EPA Delays Regulation of GHGs as Stationary Source Emissions
From Stoel Rives partners Lee Smith and Krista McIntyre:
In response to a letter drafted by eight democratic senators and general industry adverse reactions, the EPA announced on February 22, 2010 that there would be delays to implementation of the regulation of green house gases as stationary source emissions under the Clean Air Act, and included additional conditions to the implementation. It is expected that the EPA will phase in permit requirements and regulation of GHG for large stationary sources beginning in calendar year 2011.
The additional conditions include only requiring facilities that are applying for air permits for non-greenhouse gas emissions to be permitted under the new GHG permitting system in the first half of 2011, and permitting at a level higher than the 25,000 ton level originally proposed, for the latter half of 2011 through 2013. The letter can be found here.

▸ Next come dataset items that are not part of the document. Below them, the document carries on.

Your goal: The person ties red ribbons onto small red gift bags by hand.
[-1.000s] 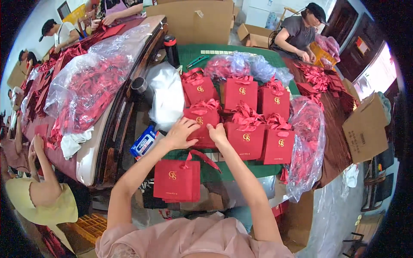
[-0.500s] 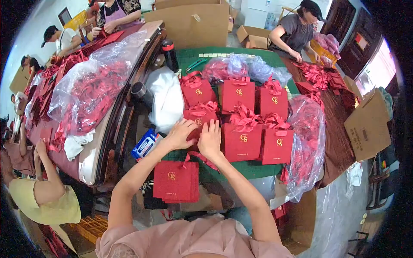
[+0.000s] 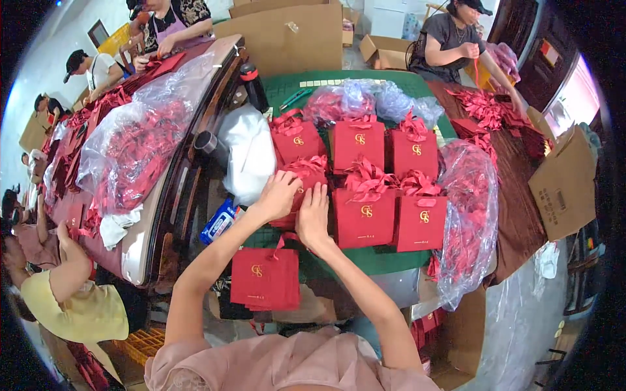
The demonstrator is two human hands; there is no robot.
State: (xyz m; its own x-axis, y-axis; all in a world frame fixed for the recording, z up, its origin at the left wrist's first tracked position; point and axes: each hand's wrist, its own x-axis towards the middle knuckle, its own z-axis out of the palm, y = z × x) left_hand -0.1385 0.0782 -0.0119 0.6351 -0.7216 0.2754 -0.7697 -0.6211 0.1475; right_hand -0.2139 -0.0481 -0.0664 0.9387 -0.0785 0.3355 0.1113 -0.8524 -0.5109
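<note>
My left hand (image 3: 277, 197) and my right hand (image 3: 313, 218) clasp a stack of small red gift bags (image 3: 301, 207) between them, at its left and right sides. Red ribbon handles (image 3: 306, 167) lie loose over its top end. To the right of my right hand is another stack of red gift bags (image 3: 365, 225) with bunched ribbons. Nearer to me lies a separate stack of red gift bags (image 3: 264, 277), its ribbon trailing toward my right wrist. My hands cover part of the gold print on the bags they hold.
More red bag stacks (image 3: 358, 150) stand on the green cutting mat (image 3: 280, 85). Clear plastic bags of red ribbon (image 3: 466, 221) flank them. A white plastic bag (image 3: 248, 153), blue packet (image 3: 222, 218) and black bottle (image 3: 254, 88) sit left. Co-workers occupy nearby tables.
My left hand has shifted slightly up and left along the held stack; my right hand stays at its right side. The co-worker at the far right has straightened up and spread their arms.
</note>
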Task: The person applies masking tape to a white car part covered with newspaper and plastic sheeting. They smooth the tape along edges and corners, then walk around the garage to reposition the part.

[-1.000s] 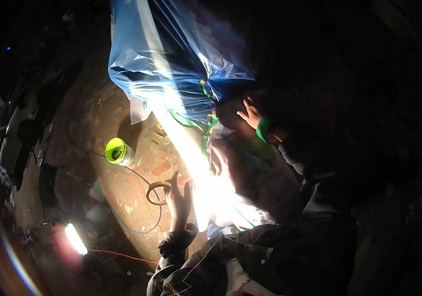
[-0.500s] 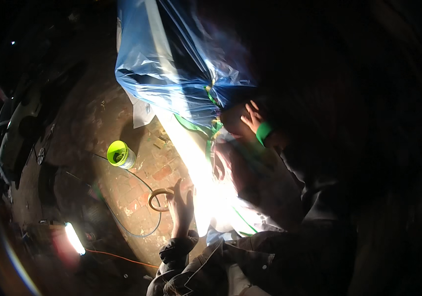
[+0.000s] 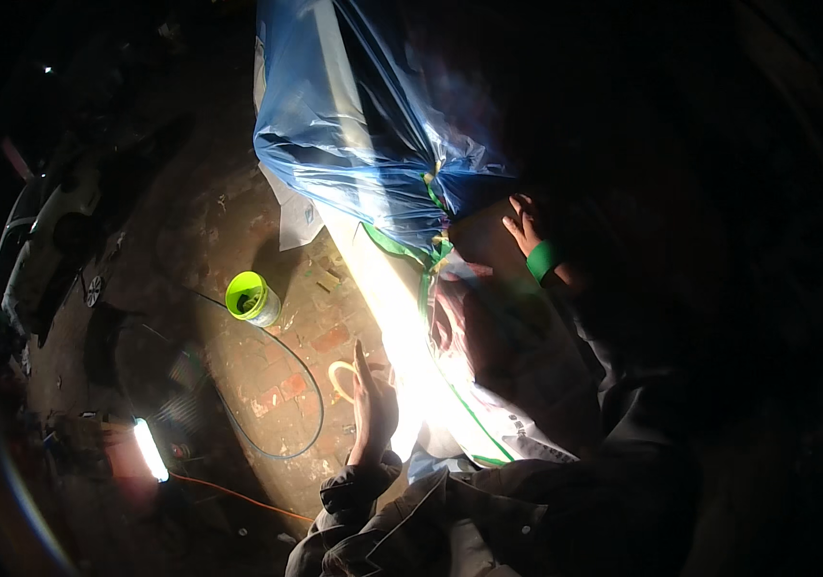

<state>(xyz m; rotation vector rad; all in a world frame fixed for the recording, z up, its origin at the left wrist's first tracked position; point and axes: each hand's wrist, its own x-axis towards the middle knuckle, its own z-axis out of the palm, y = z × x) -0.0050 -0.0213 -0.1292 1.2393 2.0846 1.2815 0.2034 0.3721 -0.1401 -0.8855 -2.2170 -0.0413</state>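
Observation:
My left hand [image 3: 370, 412] is turned edge-on beside a brightly lit white surface [image 3: 402, 356], its fingers pointing up. A pale yellow ring [image 3: 334, 387], like a roll of tape, is held at its palm side; the grip itself is partly hidden. My right hand [image 3: 524, 229] lies on a dim brown surface [image 3: 484, 237] with its fingers spread, holding nothing. A wide green band [image 3: 543, 261] goes round that wrist. Just left of it, blue plastic sheeting [image 3: 334, 159] is gathered and edged with green tape [image 3: 394, 244].
A lime-green bucket [image 3: 253, 298] stands on the brick floor [image 3: 281, 389] to the left, with a dark hose [image 3: 318, 413] looping past it. A glowing lamp [image 3: 151, 450] with an orange cord [image 3: 238, 496] sits at lower left. A vehicle [image 3: 41, 250] shows at far left.
The view has shifted, so most things sit a little farther right. My left hand has turned more edge-on, and the ring looks narrower and brighter. My right hand stays on the brown surface.

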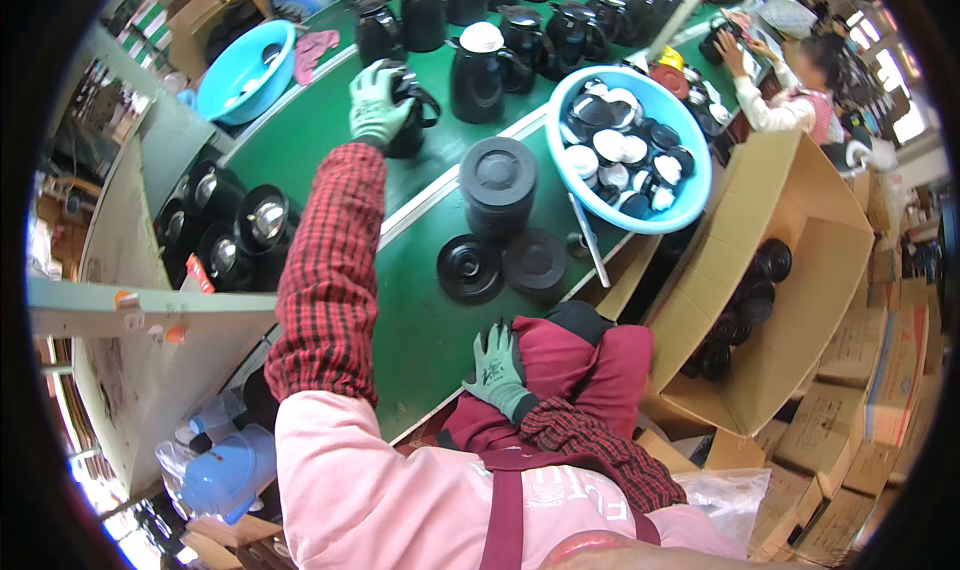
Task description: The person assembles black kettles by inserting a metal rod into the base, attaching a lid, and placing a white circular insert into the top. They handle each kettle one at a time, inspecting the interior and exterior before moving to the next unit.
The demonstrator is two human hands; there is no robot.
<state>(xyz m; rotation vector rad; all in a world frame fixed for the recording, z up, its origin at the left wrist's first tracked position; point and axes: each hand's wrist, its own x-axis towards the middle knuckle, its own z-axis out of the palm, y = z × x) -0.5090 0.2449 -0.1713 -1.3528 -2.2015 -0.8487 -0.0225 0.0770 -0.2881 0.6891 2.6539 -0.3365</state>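
Observation:
My left hand (380,108), in a grey-green work glove, reaches out over the green table with its fingers wrapped round the top of a black jug (410,142). The jug's handle sticks out to the right of the hand. My right hand (497,370), gloved alike, lies with its fingers spread at my lap by the table's near edge. Between the hands stands a stack of round black lids (498,175), with two black discs (470,268) lying in front of it. Right of the held jug is another black jug (478,80) with a white top.
Rows of black jugs (425,18) stand along the back. A blue basin (690,210) of black and white lids sits at the right, beside an open carton (800,370) with black parts. Silvery-lined black vessels (265,218) lie at the left. A co-worker (790,100) sits far right.

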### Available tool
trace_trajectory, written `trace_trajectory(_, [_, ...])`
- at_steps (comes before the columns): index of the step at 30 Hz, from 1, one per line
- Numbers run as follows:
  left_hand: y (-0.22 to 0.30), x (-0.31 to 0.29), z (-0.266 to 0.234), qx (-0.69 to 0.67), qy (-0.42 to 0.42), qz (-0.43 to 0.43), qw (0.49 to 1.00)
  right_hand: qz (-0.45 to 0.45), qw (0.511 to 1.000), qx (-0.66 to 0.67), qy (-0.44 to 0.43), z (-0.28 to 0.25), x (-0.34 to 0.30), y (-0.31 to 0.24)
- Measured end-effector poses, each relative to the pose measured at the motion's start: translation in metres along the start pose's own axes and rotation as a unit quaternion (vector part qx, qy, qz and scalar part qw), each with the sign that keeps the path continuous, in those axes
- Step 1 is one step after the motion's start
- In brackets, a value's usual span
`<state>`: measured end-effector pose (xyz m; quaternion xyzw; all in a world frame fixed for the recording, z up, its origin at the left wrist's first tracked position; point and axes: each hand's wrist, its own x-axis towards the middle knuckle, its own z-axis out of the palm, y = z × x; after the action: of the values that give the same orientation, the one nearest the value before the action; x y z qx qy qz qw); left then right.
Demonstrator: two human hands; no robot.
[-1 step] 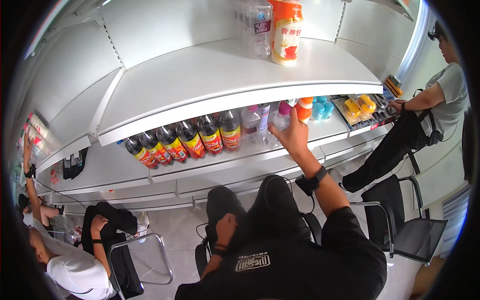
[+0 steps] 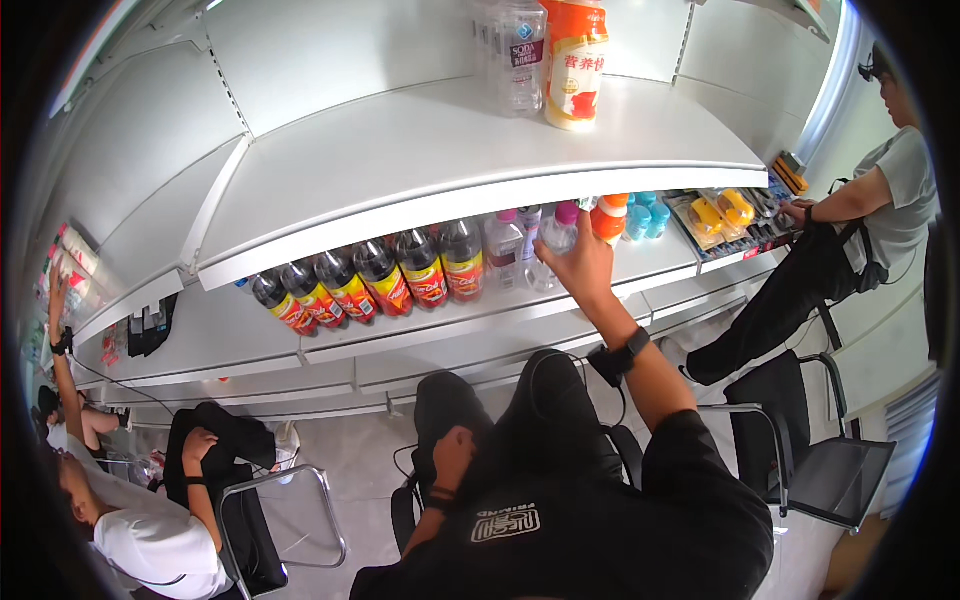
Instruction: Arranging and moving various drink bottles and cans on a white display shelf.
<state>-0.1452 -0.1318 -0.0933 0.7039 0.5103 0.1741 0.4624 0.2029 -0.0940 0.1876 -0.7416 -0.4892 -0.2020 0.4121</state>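
My right hand is raised to the middle shelf and its fingers are wrapped around a clear bottle with a pink cap. A black watch sits on that wrist. To the bottle's left stand another clear pink-capped bottle and a row of several dark cola bottles with red and yellow labels. An orange bottle stands just to its right. My left hand rests on my knee, fingers curled, holding nothing.
On the upper shelf stand clear bottles and an orange-and-white bottle. A person at the right reaches to snack packs. Another person sits at lower left. Black chairs stand close by.
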Motion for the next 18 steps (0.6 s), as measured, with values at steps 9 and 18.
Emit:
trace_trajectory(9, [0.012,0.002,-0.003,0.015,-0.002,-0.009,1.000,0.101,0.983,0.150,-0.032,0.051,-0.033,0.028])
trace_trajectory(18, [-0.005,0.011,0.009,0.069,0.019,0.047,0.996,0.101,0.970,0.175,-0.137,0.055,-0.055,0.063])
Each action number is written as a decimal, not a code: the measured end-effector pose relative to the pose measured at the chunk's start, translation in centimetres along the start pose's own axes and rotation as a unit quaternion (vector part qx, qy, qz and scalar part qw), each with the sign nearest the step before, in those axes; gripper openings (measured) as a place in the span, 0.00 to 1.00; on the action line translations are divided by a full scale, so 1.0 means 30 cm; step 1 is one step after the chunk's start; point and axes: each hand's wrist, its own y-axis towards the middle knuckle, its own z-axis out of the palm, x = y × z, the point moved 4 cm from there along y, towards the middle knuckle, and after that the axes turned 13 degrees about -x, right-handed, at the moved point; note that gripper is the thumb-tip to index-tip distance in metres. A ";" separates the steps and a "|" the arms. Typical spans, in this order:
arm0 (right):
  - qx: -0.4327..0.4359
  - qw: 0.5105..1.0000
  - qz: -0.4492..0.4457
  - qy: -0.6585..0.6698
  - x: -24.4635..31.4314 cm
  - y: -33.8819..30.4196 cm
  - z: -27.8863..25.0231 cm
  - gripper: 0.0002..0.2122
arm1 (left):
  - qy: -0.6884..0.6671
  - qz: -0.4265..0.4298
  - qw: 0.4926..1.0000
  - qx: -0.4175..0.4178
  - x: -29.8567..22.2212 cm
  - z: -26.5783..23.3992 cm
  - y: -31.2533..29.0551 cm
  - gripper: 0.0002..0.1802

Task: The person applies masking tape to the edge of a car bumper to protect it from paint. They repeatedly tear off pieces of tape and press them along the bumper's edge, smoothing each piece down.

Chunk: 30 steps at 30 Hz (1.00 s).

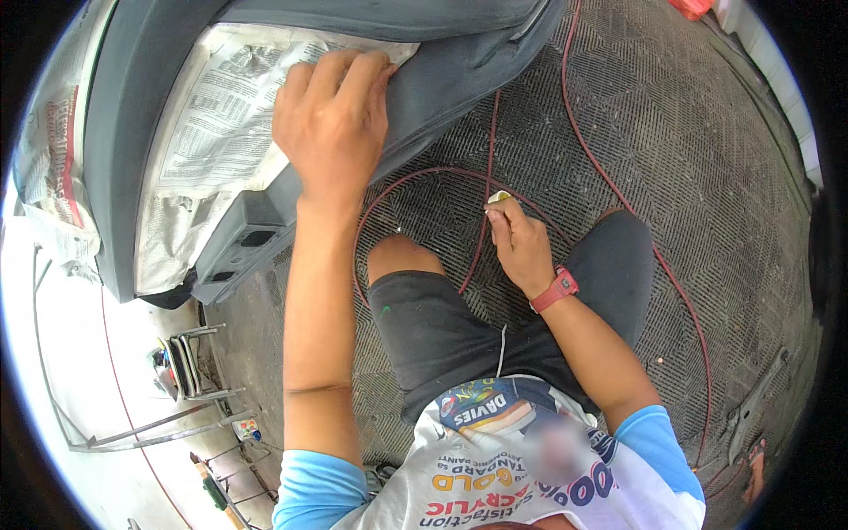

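A dark grey car bumper (424,106) stands at the upper left, with a sheet of newspaper (225,115) covering a recess in it. Over the right part of this sheet is my left hand (331,119), its fingers bent and drawn together at the surface. The fingertips are turned away, so anything pinched in them is hidden. My right hand (519,243), with a red watch on its wrist, is above my lap, apart from the bumper. Between its thumb and fingers it grips a small roll of tape (500,196), pale with a yellowish inside.
More newspaper (57,177) hangs at the bumper's far left. A red hose (609,181) loops across the dark ribbed floor mat (707,221), passing near my knees. At the lower left stand a metal frame (132,433) and stacked chairs (183,362). A bare foot (755,473) shows at the lower right.
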 end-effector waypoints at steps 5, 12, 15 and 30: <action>0.014 1.000 0.006 -0.002 -0.014 0.003 0.008 0.06 | 0.112 0.091 0.989 0.038 0.056 0.032 -0.003 0.11; 0.015 0.999 0.029 -0.006 -0.021 0.012 0.004 0.07 | 0.141 0.029 0.989 -0.035 0.093 0.019 -0.045 0.28; 0.017 0.999 0.038 0.001 -0.023 0.008 0.009 0.07 | 0.127 -0.001 0.989 -0.073 0.120 0.014 -0.045 0.43; 0.032 0.999 0.042 0.011 -0.040 0.010 0.021 0.07 | 0.127 -0.016 0.991 -0.041 0.141 0.006 -0.070 0.40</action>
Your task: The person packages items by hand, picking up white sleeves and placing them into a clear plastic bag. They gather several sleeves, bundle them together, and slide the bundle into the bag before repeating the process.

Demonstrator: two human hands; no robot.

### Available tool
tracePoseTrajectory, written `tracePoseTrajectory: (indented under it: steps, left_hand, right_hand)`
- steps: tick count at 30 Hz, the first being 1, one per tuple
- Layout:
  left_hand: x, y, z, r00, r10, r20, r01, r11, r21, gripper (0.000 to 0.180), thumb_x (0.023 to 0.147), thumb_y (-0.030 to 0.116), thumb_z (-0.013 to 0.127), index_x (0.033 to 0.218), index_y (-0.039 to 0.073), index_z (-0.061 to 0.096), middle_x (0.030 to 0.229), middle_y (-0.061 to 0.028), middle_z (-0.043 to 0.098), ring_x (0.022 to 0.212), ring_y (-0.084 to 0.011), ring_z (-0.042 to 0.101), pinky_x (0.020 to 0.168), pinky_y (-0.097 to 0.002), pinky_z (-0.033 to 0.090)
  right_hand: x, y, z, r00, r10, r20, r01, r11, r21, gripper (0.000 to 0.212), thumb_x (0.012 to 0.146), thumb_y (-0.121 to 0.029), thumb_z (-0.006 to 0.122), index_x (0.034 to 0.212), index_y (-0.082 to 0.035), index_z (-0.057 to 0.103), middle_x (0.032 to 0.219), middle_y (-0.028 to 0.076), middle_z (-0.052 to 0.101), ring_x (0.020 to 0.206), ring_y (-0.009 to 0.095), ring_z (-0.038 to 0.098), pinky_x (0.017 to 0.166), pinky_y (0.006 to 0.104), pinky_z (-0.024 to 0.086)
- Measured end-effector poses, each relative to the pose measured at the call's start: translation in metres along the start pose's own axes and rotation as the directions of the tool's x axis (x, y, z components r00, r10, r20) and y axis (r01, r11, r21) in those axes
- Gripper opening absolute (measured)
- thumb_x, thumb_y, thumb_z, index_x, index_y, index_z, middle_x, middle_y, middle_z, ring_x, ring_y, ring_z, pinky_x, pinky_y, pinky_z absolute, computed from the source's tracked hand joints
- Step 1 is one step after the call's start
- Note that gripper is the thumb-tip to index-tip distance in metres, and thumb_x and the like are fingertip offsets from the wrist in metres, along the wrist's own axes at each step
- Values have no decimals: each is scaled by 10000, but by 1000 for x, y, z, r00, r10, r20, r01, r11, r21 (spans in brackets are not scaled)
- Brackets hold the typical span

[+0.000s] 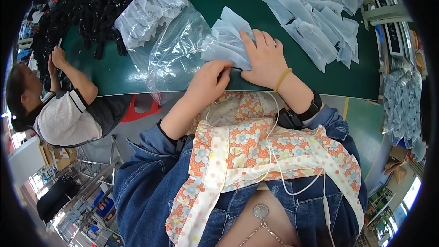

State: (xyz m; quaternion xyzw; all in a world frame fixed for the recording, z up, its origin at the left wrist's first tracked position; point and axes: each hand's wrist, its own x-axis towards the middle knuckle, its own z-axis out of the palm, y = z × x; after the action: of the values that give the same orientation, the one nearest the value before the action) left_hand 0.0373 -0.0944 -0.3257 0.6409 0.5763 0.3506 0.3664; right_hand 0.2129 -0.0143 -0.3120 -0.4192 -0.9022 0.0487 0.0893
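A bundle of pale, frosted plastic pouches (228,41) lies near the front edge of the green table, its left end at a large clear plastic bag (176,57). My right hand (266,59) grips the bundle's right end, fingers over the top and thumb on the near side. At the bundle's near left corner is my left hand (209,80), its fingers curled and pressed together beside the bag's edge. Whatever it pinches is hidden. More pouches (153,16) sit packed in the far end of the clear bag.
A loose heap of similar pouches (315,23) covers the table's far right. Black corded pieces (98,9) are piled at the far left. Along the left side sits a co-worker (64,105), hands at that pile. A red stool (139,108) stands below the table (121,80).
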Motion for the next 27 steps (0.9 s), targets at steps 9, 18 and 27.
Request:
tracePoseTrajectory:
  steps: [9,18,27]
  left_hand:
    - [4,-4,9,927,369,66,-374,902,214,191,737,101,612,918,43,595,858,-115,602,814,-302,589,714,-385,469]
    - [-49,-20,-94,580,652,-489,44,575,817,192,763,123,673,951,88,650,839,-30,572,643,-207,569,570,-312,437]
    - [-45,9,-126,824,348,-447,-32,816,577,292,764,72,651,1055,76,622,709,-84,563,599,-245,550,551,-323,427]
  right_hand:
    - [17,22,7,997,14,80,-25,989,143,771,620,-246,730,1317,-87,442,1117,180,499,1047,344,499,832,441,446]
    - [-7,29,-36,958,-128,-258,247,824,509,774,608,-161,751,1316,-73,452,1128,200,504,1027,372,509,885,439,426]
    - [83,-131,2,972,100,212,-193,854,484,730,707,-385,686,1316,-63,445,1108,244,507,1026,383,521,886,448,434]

SEC Adopts Interpretive Guidance on Disclosure Regarding Climate Change
As described in a previous alert, the Securities and Exchange Commission ("SEC") voted on Wednesday, January 27, 2010 to adopt an interpretive release to provide guidance on existing public company disclosure requirements as they apply to business or legal developments relating to climate change. The SEC has now distributed the interpretive release itself, which can be found here. The interpretive release indicates that its purpose is to provide guidance on how to interpret existing SEC disclosure rules and requirements as applied to business and legal developments associated with climate change. For our detailed alert on the subject, click here.
SEC Posts Climate Change Interpretive Release
Earlier today, the Securities Exchange Commission (SEC) posted its climate change interpretive release, which can be found at http://www.sec.gov/rules/interp/2010/33-9106.pdf. Our prior Blog on the subject is here, and our alert on the topic can be found here. Stoel Rives corporate securities partners Ron McFall and CJ Voss will be posting a follow up alert shortly.